To be honest, I don't really remember!   ::)

I shot off two or three cylinders on that occasion (six or more years ago) then cleaned it up thoroughly and "retired" it to its rightful place in the collection ...  My vague recollection is that it printed high from point of aim, at the relatively close range I was shooting it, just as the reroductions tend to do.

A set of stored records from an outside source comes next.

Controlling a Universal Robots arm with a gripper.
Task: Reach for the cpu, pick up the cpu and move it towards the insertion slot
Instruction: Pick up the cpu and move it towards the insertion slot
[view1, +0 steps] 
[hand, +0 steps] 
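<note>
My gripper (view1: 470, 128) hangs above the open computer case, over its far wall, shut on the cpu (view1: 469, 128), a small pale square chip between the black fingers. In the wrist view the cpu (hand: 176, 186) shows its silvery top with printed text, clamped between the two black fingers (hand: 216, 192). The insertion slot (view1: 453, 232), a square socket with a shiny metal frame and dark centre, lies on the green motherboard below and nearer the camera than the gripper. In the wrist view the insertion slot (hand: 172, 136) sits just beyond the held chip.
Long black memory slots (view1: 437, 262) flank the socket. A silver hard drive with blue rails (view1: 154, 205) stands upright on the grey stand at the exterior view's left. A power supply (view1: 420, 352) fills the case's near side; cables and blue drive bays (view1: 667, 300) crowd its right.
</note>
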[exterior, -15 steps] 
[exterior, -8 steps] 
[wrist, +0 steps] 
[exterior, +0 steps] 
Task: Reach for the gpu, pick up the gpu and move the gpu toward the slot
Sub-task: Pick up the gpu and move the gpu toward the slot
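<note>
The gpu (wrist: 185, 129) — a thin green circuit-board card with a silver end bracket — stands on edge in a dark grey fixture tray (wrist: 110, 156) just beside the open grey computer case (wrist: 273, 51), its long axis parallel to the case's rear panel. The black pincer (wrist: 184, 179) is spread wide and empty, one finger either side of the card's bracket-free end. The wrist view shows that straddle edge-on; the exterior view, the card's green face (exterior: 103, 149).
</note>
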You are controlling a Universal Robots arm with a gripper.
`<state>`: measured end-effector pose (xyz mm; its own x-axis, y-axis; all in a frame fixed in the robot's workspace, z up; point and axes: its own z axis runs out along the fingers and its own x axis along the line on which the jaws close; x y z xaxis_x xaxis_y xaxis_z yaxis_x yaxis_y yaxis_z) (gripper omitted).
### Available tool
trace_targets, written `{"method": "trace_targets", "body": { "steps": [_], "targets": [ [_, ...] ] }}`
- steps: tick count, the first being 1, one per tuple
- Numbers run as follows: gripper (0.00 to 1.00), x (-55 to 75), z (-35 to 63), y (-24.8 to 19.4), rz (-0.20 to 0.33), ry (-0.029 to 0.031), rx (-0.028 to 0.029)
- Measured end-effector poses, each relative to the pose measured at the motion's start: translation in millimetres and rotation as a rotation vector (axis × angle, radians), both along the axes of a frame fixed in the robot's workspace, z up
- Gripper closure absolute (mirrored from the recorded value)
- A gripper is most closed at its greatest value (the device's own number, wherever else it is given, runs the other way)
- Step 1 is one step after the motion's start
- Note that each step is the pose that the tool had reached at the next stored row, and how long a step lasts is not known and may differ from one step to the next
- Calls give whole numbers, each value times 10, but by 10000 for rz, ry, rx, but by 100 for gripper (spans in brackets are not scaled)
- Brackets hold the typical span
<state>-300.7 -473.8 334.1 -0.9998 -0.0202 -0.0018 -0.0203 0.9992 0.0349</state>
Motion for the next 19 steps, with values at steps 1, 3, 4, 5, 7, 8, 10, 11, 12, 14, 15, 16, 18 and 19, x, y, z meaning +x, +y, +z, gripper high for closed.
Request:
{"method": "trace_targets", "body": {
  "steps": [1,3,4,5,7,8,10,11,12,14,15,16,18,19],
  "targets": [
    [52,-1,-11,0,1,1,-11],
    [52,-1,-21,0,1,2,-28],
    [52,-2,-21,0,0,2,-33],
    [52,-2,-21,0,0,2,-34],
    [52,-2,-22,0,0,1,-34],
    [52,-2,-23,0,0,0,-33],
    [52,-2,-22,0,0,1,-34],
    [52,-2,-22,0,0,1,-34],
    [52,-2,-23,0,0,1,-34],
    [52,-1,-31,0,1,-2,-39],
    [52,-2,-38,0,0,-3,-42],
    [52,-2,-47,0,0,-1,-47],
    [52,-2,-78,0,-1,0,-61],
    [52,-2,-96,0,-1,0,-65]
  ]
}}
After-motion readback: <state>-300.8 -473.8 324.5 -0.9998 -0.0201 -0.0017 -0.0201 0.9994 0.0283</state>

Mind you, my 1970's vintge reproduction London Navy has an anomalously high front sight post, which they did back in those days to bring the point of impact down at the close ranges at which modern shooters tend to fire them. The reproduction is actually one of a "semi-commemorative" batch sold by the Canadian distributor for Navy Arms back in the mid-1970's, each one of which has a facsimile of the original "Upper Canada" or "Lower Canada" issue markings, with a cavalry troop letter and "rack number" stamped on the grip, like the 800 original revolvers acquired in 1855/56 by the United Province of Upper and Lower Canada. In this picture, the inset shows a blowup of the front sight post of the original revolver, on the left of the inset, compared to that of the reproduction on the right ...) Presumably needless to say, the original revolver is the upper one in the photo ...)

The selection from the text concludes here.